With Course Kit, students and teachers can use Google Docs, Sheets, and Slides with existing school software. Ahead of the new semester, the service is now called Google Assignments, with Google also introducing Originality Reports.
With Assignments, Google’s productivity editing apps can be used alongside a school’s existing Learning Management System (LMS). An LMS is a portal where teachers can post assignments and other announcements for students. In turn, those in the class can upload and submit homework.
Given that educators and kids today work inside Google Docs, Assignments helps both parties retain familiar workflows. For example, when assigning new homework, teachers can just have the contents of an existing Drive file automatically be transferred to the LMS.
When completed, students can select a Google Doc, Sheet, or Slide to submit rather than having to manually copy/paste or export as PDF. In turn, Assignments offers feedback tools in the native Docs experience, including a comment bank to insert frequently used replies.
Google Assignments is available for free as part of G Suite for Education. It can be used alongside or integrated with an LMS, as well as standalone. The Assignments beta is taking sign-ups today with invitations rolling out “in a few weeks.”
Originality Reports
Google is also introducing originality reports to check submitted work against “hundreds of billions of web pages and tens of millions of books.” In the future, schools can create a private repository of past submissions to allow for student-to-student comparisons.
We’ve heard from instructors that they copy and paste passages into Google Search to check if student work is authentic, which can be repetitive, inefficient, and biased. They also often spend a lot of time giving feedback about missed citations and improper paraphrasing.
Reports are generated at submission with missed citations flagged, along with passages that are highly similar to existing text online.

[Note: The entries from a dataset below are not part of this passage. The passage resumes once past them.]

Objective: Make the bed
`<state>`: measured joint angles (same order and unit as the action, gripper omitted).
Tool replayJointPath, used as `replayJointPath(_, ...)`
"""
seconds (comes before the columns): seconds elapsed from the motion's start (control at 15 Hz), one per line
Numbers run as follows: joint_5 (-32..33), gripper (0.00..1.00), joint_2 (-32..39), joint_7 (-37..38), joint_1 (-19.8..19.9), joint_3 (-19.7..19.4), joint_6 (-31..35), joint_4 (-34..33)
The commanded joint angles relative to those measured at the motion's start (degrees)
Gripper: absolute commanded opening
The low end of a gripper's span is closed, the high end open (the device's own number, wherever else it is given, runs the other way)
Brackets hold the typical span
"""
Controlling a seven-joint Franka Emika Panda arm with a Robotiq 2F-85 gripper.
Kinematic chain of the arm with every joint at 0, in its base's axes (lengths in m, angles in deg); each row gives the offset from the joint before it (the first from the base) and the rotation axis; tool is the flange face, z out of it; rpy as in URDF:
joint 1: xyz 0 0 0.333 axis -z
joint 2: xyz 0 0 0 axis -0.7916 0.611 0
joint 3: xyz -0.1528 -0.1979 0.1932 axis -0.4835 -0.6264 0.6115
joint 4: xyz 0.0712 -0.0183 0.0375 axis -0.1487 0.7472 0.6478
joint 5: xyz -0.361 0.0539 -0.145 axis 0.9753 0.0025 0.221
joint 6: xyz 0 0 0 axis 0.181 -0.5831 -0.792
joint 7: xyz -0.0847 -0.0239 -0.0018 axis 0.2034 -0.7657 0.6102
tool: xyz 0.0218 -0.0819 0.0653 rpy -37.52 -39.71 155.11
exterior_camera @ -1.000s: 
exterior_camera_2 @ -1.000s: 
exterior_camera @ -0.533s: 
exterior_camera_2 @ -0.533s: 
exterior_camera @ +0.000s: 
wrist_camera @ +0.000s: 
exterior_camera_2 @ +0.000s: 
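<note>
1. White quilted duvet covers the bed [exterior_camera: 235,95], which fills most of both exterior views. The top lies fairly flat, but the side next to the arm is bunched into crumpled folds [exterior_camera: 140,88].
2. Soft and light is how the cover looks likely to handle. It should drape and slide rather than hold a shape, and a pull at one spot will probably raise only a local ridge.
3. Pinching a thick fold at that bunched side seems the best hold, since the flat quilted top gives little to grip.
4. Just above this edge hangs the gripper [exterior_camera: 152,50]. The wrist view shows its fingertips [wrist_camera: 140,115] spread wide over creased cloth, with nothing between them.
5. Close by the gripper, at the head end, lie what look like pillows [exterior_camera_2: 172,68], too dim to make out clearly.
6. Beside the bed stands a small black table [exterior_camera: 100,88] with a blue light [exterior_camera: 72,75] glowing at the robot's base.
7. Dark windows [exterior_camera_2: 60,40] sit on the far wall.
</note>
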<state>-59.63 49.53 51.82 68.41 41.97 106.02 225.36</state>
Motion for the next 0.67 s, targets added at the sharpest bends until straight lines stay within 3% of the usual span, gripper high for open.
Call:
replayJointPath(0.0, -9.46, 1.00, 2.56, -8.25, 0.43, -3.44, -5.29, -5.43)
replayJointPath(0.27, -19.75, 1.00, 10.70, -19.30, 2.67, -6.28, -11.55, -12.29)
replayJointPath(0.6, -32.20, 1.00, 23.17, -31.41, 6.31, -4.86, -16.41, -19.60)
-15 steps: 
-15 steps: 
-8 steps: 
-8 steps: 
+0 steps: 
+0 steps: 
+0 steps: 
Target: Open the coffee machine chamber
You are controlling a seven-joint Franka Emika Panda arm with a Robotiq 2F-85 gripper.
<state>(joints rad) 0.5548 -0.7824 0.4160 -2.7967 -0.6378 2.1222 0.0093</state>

Students can be given the chance to run up to three originality reports before submitting.
During the testing period in both Google Assignments and Google Classroom (beta form), an unlimited number of originality reports can be created. At launch, a tiering system will be in effect, with unlimited access available for paying G Suite Enterprise for Education customers.
Once the feature is generally available, instructors will be able to access originality reports at no charge for up to three assignments in each course they teach. Schools that would like unlimited access can upgrade their instructors to G Suite Enterprise for Education.